The current project pairs up "Habana Juana" with several different Cuban performers to honor the CD's title, which translates as Soul of Santiago. One is a 38-piece percussion ensemble, Conga de Los Hoyos. Another is a group specializing in the son form as heard on the Buena Vista CD; there is the fine singer known as Tiburon (The Shark) and another Cuban piano master, David Virelles. But my favorites were the six tracks Jane performed with The Santiago Jazz Saxophone Quartet. What a kick! This group's music has a lot more hot sauce in it than most sax quartets, and the two tracks combining their talents with the Conga Ensemble really rock. Bunnett's always-different jazz-oriented Cuban musical projects should be getting just as much attention as the Buena Vista group - don't know why they aren't! Tracks: Funky Mambo, Son Santiaguero, Almendra, Jane and Los Hoyos, La Comparsa, Camaroncito Seco, Lagrimas Negras, Donna Lee, Mambo Shin Shin, ¿Quien Eres Tu?, Alma de Santiago.

- John Henry


We wind things up with two jazz pianists of note...
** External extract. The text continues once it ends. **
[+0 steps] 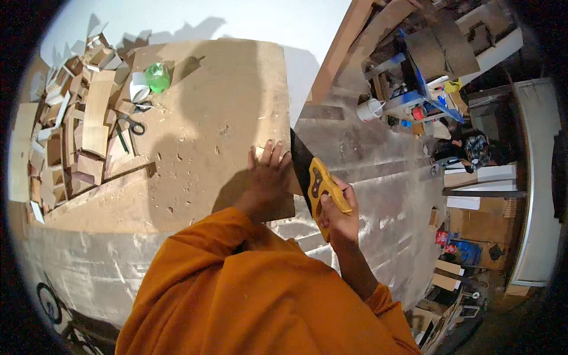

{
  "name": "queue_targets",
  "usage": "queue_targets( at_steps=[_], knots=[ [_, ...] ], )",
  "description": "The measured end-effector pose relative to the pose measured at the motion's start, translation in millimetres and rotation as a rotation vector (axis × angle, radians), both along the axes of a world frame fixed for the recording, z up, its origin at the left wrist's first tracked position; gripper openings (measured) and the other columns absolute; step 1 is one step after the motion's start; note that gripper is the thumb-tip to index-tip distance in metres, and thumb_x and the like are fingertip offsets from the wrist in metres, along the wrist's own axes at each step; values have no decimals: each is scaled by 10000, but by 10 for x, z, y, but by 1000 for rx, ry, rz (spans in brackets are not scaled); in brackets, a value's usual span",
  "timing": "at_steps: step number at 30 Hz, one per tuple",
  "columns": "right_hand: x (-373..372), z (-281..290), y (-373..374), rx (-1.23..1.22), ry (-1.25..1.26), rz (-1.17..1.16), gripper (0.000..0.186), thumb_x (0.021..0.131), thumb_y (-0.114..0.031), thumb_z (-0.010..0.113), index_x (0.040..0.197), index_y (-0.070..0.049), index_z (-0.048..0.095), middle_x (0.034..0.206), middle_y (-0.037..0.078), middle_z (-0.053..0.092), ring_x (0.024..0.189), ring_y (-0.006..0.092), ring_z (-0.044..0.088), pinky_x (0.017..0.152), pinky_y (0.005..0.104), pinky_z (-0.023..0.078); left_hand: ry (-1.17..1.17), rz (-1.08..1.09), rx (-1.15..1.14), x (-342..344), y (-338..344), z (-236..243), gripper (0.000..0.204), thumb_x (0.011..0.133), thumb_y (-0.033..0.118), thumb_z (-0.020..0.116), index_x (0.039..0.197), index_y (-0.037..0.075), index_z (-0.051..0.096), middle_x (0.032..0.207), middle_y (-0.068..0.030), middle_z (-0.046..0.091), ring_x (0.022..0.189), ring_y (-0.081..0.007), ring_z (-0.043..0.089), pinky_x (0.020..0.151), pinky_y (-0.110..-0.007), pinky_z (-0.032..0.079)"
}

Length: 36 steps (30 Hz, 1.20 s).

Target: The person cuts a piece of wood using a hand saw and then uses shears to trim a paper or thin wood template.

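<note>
My left hand point(267, 180) lies with its fingers stretched over a small pale piece of wood point(259, 152) at the right edge of the worktable point(201, 130). Most of that piece is hidden under the palm. My right hand point(339, 213) is closed round the yellow handle of a handsaw point(320, 180). The saw's dark blade point(301, 155) slants up and left along the table's right edge, close to my left fingers. Whether its teeth touch the wood cannot be made out.
Wood offcuts point(59, 148) pile up along the table's left side. Scissors point(135, 126), a white cup point(139, 87) and a green container point(157, 77) stand or lie by them. Wood chips dot the tabletop. A white bucket point(370, 110) and a cluttered blue stand point(423, 89) are at the far right.
</note>
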State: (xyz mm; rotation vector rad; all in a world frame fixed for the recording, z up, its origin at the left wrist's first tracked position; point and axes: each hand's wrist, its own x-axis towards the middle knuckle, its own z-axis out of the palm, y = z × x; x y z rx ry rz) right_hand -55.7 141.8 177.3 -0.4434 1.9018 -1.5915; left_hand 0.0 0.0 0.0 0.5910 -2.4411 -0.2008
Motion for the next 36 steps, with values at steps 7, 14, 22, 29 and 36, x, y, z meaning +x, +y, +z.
queue_targets(
  at_steps=[7, 14, 22, 29, 36],
  knots=[
    [21, 199, 104, 22, 65, 16, 391, 892, -119, 627, 1225, 2, 462, 1058, 75, 583, 909, 117, 555, 808, 262, 472, -39, -130, 130, 79, 47, 165, 524, 828, 331, 560, 1294, 97, 506, 1459, -141, 327, 1392, -315, 227, 1083, -631, 146],
    [-84, 158, -283, 197, -43, -3, 361, 885, -54, 577, 1230, -25, 473, 1034, 61, 584, 854, 116, 565, 727, 261, 478, -132, -200, 227, 217, 10, 520, 520, 868, 298, 500, 1312, 26, 488, 1467, -187, 299, 1395, -343, 210, 1101, -616, 99],
    [-86, 24, -170, -105, -93, 51, 321, 905, -90, 618, 1176, -47, 450, 1043, 81, 572, 909, 130, 549, 757, 262, 484, -122, -147, 183, 128, 38, 267, 530, 854, 337, 507, 1312, 70, 504, 1472, -146, 318, 1389, -334, 226, 1108, -604, 81],
    [-81, 24, -328, -3, -30, 22, 331, 879, -93, 611, 1180, -37, 484, 969, 45, 591, 714, 63, 531, 609, 207, 441, -108, -143, 171, 177, 15, 360, 561, 840, 341, 533, 1334, 80, 489, 1490, -142, 312, 1398, -331, 225, 1114, -596, 62],
    [-70, -34, -256, -56, -132, -3, 314, 892, -106, 576, 1183, -30, 484, 929, 35, 573, 682, 47, 512, 581, 186, 422, -221, -193, 211, 189, 14, 487, 565, 840, 352, 532, 1336, 83, 490, 1483, -149, 310, 1402, -328, 209, 1094, -630, 78]
  ],
)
Mike Melvoin, piano (with Charlie Haden, bass; Bill Henderson, vocals) - The Capitol Sessions - Naim CD025:

The title comes from the recording venue - Capitol Records' famous stack-of-45s studio in Hollywood. Melvoin describes his usual work as arranger-composer for pop and film music as "what I do;" vs. Jazz being "what I am." The pianist has played together in the past with bassist Haden and also with Henderson. The recording setup was unusual for a Hollywood studio - only a pair of mikes and no one wearing headphones. The three performers listened closely to one another and played in the same space at the same time - no multitracking. Henderson takes three vocals and both the witty lyrics (one penned by Melvoin, another by Haden) and the delivery of one may remind one of David Frishberg. Sonics are extremely clean and natural. The CD was mastered by Naim's founder Julian Vereker, who died in 2000. Tracks: Bud's Open, I Think I Know, You Won't Hear Me Say Goodbye, Here's Looking at You, Haunted Heart, Ruth's Waltz, I Never Told You, Hello My Lovely, Blues for Leroy, Living Without You, Monday, 52nd Street, La Luna Negra.

Mark Soskin - 17 - (with Tim Hagans, trumpet/flugelhorn; Billy Drewes, saxes; Jay Anderson, bass; Matt Wilson, drums; Daniel Sadownick, percussion) - TCB 20652:

Soskin was Sonny Rollins' pianist for 14 years, as well as playing with Joe Henderson, Billy Cobham and others. He wrote six of the eight tunes on this CD and shows a predeliction for strong melodies and freshly interesting harmonies. Some of these tunes sound like they're already on their way to becoming jazz classics: 17, Elysian Fields, Time Remembered, Pals, Manfredo's Fest, Cliffhanger, Un Poco Loco, Lefty.